The answer must be every line below that holds the word "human".

DATA FOR PROCESSING Start Marker

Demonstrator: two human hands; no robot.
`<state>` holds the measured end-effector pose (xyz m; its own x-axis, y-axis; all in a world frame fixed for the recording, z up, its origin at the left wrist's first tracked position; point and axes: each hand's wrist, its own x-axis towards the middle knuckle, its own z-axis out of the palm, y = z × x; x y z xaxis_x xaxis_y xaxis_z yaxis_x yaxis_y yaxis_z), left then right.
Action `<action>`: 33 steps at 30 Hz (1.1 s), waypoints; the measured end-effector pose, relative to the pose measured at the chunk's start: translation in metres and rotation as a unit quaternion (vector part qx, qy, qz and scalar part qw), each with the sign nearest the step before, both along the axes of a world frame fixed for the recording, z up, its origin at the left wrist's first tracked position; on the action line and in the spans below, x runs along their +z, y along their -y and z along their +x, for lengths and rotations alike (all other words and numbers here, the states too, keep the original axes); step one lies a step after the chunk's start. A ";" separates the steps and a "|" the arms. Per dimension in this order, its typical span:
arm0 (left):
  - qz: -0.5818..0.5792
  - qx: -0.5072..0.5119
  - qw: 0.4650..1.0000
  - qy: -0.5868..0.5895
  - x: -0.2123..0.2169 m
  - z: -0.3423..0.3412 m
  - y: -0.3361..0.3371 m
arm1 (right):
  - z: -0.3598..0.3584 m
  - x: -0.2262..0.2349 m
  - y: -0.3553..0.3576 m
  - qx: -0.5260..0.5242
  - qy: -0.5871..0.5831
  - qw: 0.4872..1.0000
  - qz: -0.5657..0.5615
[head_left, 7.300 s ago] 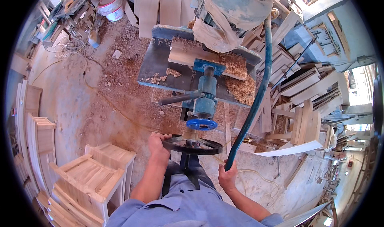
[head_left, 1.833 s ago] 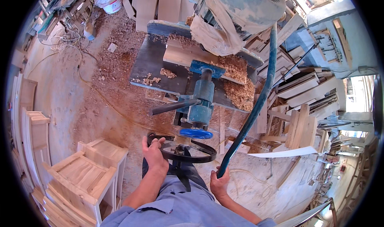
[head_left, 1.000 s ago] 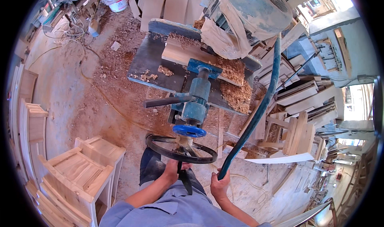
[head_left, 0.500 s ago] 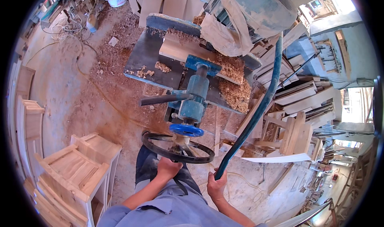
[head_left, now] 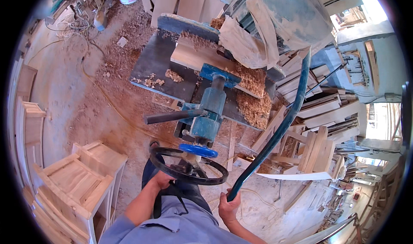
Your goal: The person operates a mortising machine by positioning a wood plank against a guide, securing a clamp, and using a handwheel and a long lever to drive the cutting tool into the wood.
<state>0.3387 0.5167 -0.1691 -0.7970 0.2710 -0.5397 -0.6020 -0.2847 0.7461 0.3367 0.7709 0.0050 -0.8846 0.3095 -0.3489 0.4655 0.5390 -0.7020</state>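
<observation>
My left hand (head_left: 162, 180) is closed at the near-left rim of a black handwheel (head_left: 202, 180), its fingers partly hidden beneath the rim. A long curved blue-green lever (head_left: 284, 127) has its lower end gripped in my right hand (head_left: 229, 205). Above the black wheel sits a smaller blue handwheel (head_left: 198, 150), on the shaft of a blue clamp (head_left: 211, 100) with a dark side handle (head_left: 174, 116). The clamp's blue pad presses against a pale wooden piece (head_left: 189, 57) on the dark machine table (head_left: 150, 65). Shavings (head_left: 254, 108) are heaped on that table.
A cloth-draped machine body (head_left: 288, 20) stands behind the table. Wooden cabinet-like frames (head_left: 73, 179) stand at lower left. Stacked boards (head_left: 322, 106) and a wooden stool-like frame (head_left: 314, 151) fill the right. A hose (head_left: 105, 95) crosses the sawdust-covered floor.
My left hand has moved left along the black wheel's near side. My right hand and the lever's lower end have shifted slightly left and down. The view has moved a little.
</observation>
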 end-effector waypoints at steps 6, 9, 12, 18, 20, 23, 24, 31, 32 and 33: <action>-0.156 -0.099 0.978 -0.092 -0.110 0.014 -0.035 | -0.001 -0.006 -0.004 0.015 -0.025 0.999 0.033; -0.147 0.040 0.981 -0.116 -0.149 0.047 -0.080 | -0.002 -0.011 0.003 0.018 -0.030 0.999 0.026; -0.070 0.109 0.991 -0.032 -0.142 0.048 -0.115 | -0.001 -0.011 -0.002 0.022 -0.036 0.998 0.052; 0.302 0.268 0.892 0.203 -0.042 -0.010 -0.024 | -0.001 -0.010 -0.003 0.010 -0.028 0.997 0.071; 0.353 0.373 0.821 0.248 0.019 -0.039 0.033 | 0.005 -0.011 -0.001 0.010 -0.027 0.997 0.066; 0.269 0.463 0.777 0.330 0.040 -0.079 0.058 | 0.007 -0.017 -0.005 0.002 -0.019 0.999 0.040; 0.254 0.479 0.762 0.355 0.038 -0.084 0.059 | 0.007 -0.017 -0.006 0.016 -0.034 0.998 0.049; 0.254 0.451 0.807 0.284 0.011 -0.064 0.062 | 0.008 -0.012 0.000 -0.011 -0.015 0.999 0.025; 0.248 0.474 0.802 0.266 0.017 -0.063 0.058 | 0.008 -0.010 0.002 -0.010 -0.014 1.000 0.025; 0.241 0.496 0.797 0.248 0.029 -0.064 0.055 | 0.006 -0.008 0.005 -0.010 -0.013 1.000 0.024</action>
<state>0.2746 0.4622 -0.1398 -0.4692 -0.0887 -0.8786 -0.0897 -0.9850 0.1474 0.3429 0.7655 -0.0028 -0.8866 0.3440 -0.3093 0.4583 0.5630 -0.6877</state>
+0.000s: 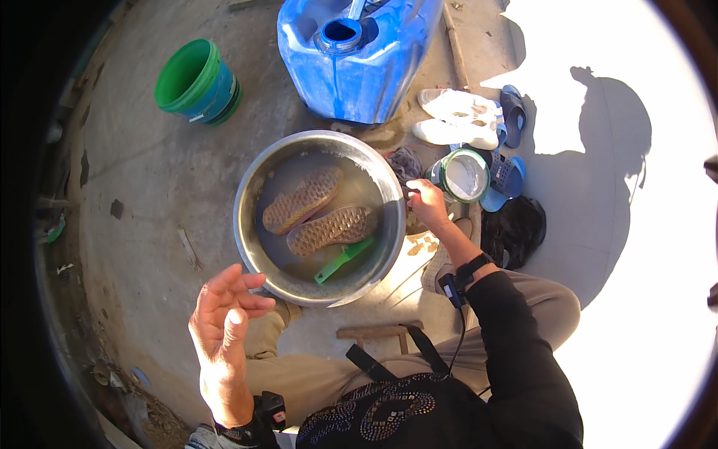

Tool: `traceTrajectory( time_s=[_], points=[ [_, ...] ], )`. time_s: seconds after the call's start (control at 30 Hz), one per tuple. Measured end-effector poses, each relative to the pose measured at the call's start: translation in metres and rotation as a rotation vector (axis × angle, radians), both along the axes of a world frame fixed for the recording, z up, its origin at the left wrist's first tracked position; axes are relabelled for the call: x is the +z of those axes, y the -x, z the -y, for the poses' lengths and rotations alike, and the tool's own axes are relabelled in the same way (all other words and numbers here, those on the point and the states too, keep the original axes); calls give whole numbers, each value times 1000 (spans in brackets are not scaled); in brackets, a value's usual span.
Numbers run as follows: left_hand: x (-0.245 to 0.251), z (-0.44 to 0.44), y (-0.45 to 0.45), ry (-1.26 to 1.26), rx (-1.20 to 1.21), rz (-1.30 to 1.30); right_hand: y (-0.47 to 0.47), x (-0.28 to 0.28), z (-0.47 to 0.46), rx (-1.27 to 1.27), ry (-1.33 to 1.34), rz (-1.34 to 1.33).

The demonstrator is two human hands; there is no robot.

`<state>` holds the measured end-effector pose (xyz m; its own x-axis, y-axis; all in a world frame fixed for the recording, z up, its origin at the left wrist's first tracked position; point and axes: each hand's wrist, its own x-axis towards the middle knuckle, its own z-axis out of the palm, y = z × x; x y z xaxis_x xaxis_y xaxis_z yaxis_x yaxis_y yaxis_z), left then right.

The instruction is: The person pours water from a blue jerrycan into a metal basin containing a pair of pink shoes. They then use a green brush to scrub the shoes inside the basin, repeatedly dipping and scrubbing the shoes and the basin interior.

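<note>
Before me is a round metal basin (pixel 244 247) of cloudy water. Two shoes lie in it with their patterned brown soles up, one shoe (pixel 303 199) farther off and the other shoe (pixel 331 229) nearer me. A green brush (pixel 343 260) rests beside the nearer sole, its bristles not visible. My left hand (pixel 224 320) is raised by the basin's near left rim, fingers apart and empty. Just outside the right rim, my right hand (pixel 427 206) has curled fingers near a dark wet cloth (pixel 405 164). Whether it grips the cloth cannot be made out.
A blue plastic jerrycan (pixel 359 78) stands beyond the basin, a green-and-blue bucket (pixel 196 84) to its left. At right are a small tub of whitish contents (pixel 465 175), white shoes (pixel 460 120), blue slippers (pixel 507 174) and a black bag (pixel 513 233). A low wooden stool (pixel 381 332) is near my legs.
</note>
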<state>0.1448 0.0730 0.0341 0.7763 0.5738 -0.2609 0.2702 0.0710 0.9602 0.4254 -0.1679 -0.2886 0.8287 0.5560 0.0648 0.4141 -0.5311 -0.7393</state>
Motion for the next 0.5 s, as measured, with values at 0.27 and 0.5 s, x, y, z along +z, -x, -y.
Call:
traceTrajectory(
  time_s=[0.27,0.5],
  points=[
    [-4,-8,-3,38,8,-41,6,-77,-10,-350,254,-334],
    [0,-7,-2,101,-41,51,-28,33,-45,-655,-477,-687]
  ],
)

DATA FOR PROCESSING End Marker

- _RESULT BELOW_
Demonstrator: two human hands; no robot.
The demonstrator is two human hands; there is no robot.

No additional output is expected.